Extracting bitmaps from Flash

Flash content is pretty common on the Web, but it is considerably less transparent than traditional HTML-based content. Whereas HTML-based content is built from human-readable script files and URL resource definitions, Flash content is locked inside a binary file format. It is sometimes necessary to convert Flash content into a more managable form. As an example of such a conversion, I discuss the process of extracting all JPEG images from a Flash (SWF) file, and present some Python code which performs the extraction.

Resources

The first step in extracting data from SWF files is finding a good description of their format. Good documentation can be a little tricky to find, but here are three resources I found helpful:

Alexis’ SWF Reference
Musicman’s Flash Experiments (particularly the SWF analyzer)
Adobe’s SWF documentation

With this information in hand, we can turn to the first step in parsing our file.

File Header

Every SWF file begins with an 8-byte file header. The important part of this header is the first character, which identifies the SWF file as either a compressed (“C”) or uncompressed (“F”) SWF. If the file is compressed, we will need to decompress it before proceeding to the next step.

Compressed files consist of the file header followed by a zlib-compressed data block. To decompress them, simply:

Copy the first 8 bytes to a new file
Invoke a zlib decompresser (e.g. Python’s zlib.decompress()) on the rest of the compressed file
Append the output of the zlib decompresser to the new file
Change the first byte of the new file from “C” to “F”

This post goes into a little more detail, and provides sample code.

We can now proceed to extract data from the uncompressed SWF file. (From this point forward, all references to SWF files implicitly refer to uncompressed SWF files.)

Movie Header

Immediately following the file header, we find a movie header. The movie header contains some basic information about the flash file – e.g. it’s width, height, and framerate. More importantly, this header is (in principle) of variable length, and lies between the start of the file and the tags that make up the bulk of the SWF. Therefore, we must parse it in order to skip over it, and get to the tag data we really care about.

(Some sources report that the movie header is always 13 bytes long; if accurate, then this information would be sufficient for our purposes, as we only need to find the location of the first tag in the SWF. However, I prefer to play it safe, and read the movie header properly.)

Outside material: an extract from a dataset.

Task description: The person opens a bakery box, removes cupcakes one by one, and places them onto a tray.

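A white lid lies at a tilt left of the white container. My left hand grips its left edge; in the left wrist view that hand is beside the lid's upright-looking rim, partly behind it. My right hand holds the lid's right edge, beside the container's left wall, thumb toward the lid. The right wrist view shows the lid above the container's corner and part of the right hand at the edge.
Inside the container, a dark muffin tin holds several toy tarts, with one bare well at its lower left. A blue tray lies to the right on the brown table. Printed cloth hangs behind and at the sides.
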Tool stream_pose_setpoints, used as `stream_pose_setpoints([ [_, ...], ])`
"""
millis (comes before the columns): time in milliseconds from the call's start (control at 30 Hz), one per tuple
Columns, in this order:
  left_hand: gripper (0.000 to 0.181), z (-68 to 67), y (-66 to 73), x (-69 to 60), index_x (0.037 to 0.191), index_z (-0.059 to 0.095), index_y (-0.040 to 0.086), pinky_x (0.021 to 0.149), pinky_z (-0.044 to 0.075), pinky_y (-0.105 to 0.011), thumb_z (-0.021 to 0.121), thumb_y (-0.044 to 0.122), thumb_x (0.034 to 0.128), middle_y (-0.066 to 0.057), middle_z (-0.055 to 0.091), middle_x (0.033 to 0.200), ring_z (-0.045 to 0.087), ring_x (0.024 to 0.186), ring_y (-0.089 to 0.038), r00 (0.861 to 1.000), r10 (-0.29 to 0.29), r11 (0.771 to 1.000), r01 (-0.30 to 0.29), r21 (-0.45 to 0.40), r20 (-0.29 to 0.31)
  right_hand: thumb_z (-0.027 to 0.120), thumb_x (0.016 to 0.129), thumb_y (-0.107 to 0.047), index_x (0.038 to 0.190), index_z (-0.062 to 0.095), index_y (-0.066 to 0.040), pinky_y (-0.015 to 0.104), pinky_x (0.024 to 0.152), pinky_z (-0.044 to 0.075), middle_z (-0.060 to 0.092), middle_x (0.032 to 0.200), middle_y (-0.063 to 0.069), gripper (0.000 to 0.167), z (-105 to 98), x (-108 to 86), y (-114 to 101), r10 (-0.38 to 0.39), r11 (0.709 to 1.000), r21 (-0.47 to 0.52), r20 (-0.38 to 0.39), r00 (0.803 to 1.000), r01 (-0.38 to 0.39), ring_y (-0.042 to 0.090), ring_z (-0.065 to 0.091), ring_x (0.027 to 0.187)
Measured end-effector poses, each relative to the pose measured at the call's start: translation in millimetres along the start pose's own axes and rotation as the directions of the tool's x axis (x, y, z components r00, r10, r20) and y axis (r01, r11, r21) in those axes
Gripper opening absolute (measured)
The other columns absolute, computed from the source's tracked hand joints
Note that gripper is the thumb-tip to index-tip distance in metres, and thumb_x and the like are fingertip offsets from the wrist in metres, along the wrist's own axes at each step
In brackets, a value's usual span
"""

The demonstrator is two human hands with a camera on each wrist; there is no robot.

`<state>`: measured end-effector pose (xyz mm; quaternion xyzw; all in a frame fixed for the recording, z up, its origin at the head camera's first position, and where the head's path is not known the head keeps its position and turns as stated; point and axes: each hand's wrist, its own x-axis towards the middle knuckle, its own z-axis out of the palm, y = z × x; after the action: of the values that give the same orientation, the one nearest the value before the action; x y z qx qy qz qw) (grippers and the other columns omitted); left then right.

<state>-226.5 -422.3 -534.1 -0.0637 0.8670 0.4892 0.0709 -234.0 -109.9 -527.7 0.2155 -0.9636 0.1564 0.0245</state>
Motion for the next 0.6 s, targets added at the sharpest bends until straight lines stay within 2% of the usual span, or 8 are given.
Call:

I will use the following bytestream to illustrate the parsing of a movie header. These bytes were taken from a typical SWF file:

File Offset	Value (Hex)	Value (Binary)
`08`	`78`	`0111 1000`
`09`	`00`	`0000 0000`
`0A`	`05`	`0000 0101`
`0B`	`5F`	`0101 1111`
`0C`	`00`	`0000 0000`
`0D`	`00`	`0000 0000`
`0E`	`0B`	`0000 1011`
`0F`	`B8`	`1011 1000`
`10`	`00`	`0000 0000`
`11`	`00`	`0000 0000`
`12`	`24`	`0010 0100`
`13`	`63`	`0110 0011`
`14`	`00`	`0000 0000`

A movie header is made up of a RECT structure (which is, in turn, comprised of several bit fields) and two byte fields representing unsigned shorts. To read this header, we must take a moment to understand how bit fields and byte fields work in SWF files.

Bit Fields

SWF bit fields are arrays of bits which represent numbers. These bit arrays may be of unusual lengths, e.g. 5 bits or 15 bits, as opposed to the more typical 8/16/32/64 bit lengths. These bit arrays are not aligned to file bytes; they may begin (or end) in the middle of an SWF file byte.

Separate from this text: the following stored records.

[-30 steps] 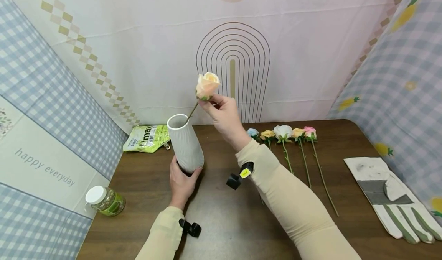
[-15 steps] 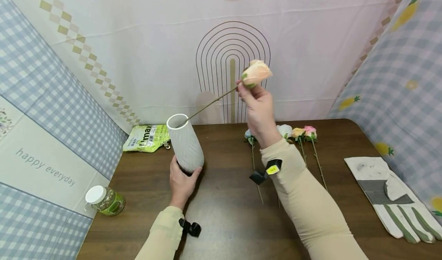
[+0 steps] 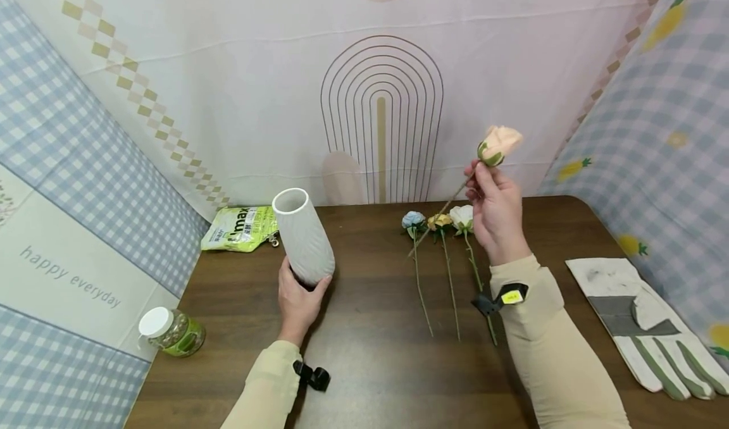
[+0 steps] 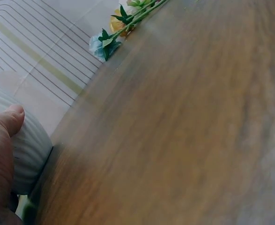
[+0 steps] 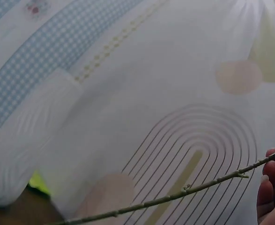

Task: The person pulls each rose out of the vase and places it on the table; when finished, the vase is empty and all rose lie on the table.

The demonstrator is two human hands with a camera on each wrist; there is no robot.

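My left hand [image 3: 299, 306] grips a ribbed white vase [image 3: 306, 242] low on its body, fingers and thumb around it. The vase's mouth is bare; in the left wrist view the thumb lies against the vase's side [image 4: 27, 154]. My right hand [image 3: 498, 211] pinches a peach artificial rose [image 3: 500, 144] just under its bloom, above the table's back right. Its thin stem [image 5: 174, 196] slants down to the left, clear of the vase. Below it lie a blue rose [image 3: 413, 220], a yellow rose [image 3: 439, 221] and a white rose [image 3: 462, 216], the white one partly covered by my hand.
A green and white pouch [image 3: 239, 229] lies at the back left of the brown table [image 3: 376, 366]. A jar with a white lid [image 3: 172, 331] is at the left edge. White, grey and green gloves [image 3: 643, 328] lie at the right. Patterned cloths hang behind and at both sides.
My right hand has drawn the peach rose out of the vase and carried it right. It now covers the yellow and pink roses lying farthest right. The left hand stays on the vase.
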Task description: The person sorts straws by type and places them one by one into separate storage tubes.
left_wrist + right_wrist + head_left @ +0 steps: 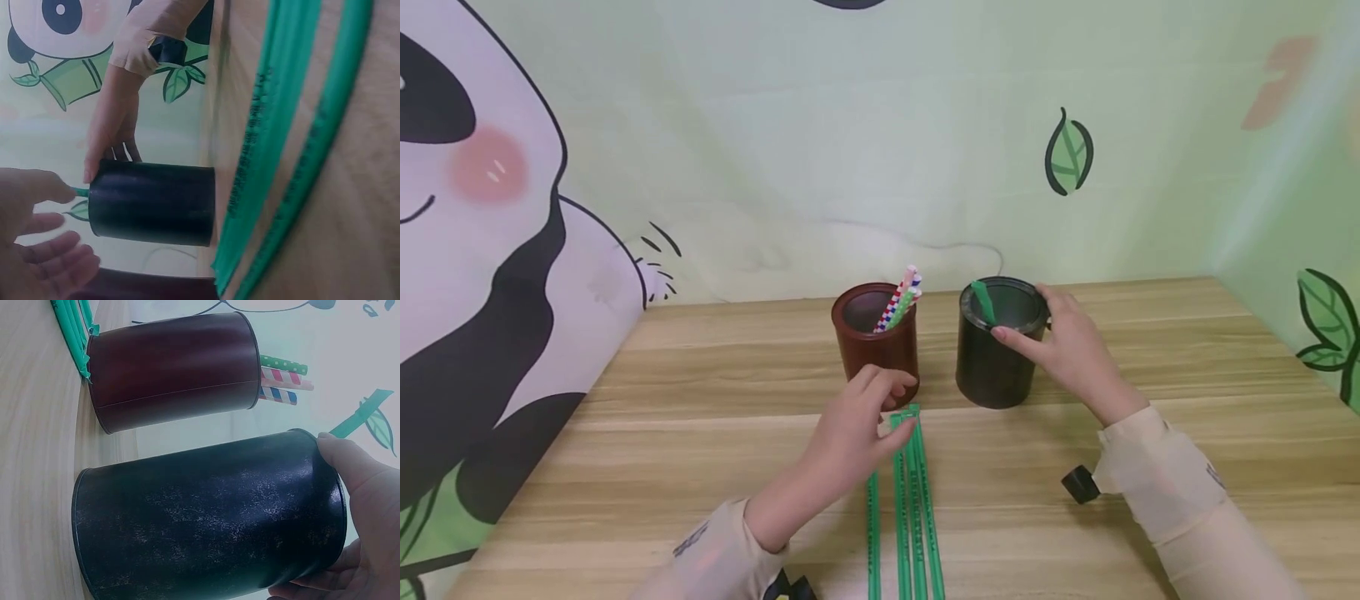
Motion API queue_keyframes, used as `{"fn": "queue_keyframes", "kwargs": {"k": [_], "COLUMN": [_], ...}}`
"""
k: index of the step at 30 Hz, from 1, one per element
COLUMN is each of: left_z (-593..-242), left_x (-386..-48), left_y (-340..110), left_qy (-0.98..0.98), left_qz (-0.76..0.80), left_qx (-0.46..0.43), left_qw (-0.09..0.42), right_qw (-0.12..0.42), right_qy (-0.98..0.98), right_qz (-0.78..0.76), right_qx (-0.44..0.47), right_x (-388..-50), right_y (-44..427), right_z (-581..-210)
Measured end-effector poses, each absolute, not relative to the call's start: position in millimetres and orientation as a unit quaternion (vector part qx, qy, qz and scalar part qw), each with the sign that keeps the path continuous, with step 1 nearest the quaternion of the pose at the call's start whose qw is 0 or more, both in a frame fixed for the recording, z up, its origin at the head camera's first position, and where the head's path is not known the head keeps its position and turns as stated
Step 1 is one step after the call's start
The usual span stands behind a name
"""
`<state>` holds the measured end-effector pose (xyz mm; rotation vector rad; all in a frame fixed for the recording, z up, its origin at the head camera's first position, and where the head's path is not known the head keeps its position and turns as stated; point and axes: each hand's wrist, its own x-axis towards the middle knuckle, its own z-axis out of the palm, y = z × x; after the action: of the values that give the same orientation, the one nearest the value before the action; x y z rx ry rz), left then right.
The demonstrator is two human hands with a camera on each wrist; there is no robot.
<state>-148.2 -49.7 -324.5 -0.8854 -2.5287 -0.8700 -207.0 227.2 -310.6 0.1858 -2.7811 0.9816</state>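
Note:
My right hand grips the rim of a black cylindrical cup, thumb at the near side and fingers round the right side. A green wrapped strip pokes up inside that cup. To its left stands a dark red-brown cup with several patterned paper straws in it. My left hand hovers in front of the brown cup, fingers loosely bent and holding nothing. Under and beside it, several long thin green packets with dark print lie on the table.
The wood-grain table runs back to a pale green wall printed with a panda and leaves. A black wrist device hangs below the right sleeve. Another wall stands at the right.

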Motion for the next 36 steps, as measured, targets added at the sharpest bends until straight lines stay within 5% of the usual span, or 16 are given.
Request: {"fn": "queue_keyframes", "kwargs": {"k": [10, 24, 36], "left_z": [-344.8, -369.5, -379.9], "left_x": [-144.4, -148.1, -152.8], "left_y": [-68.3, -78.6, -76.0], "left_qy": [-0.929, -0.912, -0.919], "left_qz": [-0.311, -0.371, -0.365], "left_qx": [-0.200, -0.124, -0.120], "left_qw": [-0.009, -0.123, -0.084], "right_qw": [0.090, 0.087, 0.082], "right_qy": [-0.936, -0.937, -0.937], "right_qz": [0.334, 0.333, 0.335], "right_qx": [0.067, 0.062, 0.055], "right_x": [-206.4, -206.7, -204.1], "right_y": [222.6, 223.3, 225.5], "right_z": [-309.8, -311.5, -309.3]}}
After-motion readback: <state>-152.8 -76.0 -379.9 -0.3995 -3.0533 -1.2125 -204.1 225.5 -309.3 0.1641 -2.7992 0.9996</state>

The order in which the bits of a bit field are stored in an SWF file is not obvious: If a bit field spans multiple bytes in the file, the most significant bit(s) of the field will be found in the first byte occupied by the field. Within a byte, the most significant bit of the field will be found in the most significant bit occupied by the field.

To return to the movie header: A RECT structure is made up of 5 bit fields. The first field is a 5-bit unsigned integer, which contains the length of the remaining 4 bit fields, which are N-bit signed integers. (This arrangement makes the RECT structure variable-length, and tricky to skip over.)

In the bytestream given above, the first 9 bytes represent a RECT. The first 5 bits are 01111, equal to 15. The following 4 15 bit signed integers are:

Value (Binary)	Value (Hex)	Value (Decimal)
`000 0000 0000 0000`	`0x0000`	`0`
`010 1010 1111 1000`	`0x2af8`	`11000`
`000 0000 0000 0000`	`0x0000`	`0`
`001 0111 0111 0000`	`0x1770`	`6000`

This RECT has a min_x and min_y of 0, a max_x of 11000, and a max_y of 6000. Since this RECT is from a movie header, these values represent the size of the movie frame in TWIPS, or 1/20ths of a pixel. The movie from which this header was taken therefore has a 550×300 pixel frame.

Byte Fields

SWF byte fields are arrays of bytes which represent numbers. These byte arrays always have typical lengths, e.g. 1, 2, 4, or 8 bytes, and are always aligned with SWF file bytes. If a byte field follows a bit field which ended in the middle of an SWF file byte, the byte field begins with the following SWF file byte. Byte arrays are stored in LSB order.

Continuing our earlier example, consider the balance of the movie header, which occupies bytes 11 through 14. (The last 7 bits in byte 10 are unused due to the alignment considerations just discussed.) The movie header ends with two unsigned shorts, which decode (in this case) to 0x2400 and 0x0063. The first represents the frame rate of the movie in 8.8 fixed point notation, and the latter the number of frames in the movie. This movie is intended to play at 36fps, and has 99 total frames.

JPEGTables

This tag contains the JPEG encoding information shared by all DefineBitsJPEG tags. It includes a beginning-of-stream JPEG marker, which is appropriate, and an end-of-stream marker, which is not. (We’ll eventually glue the data from the JPEGTables tag together with data from DefineBitsJPEG tags, and most applications don’t expect a end-of-stream marker in the middle of a JPEG file.)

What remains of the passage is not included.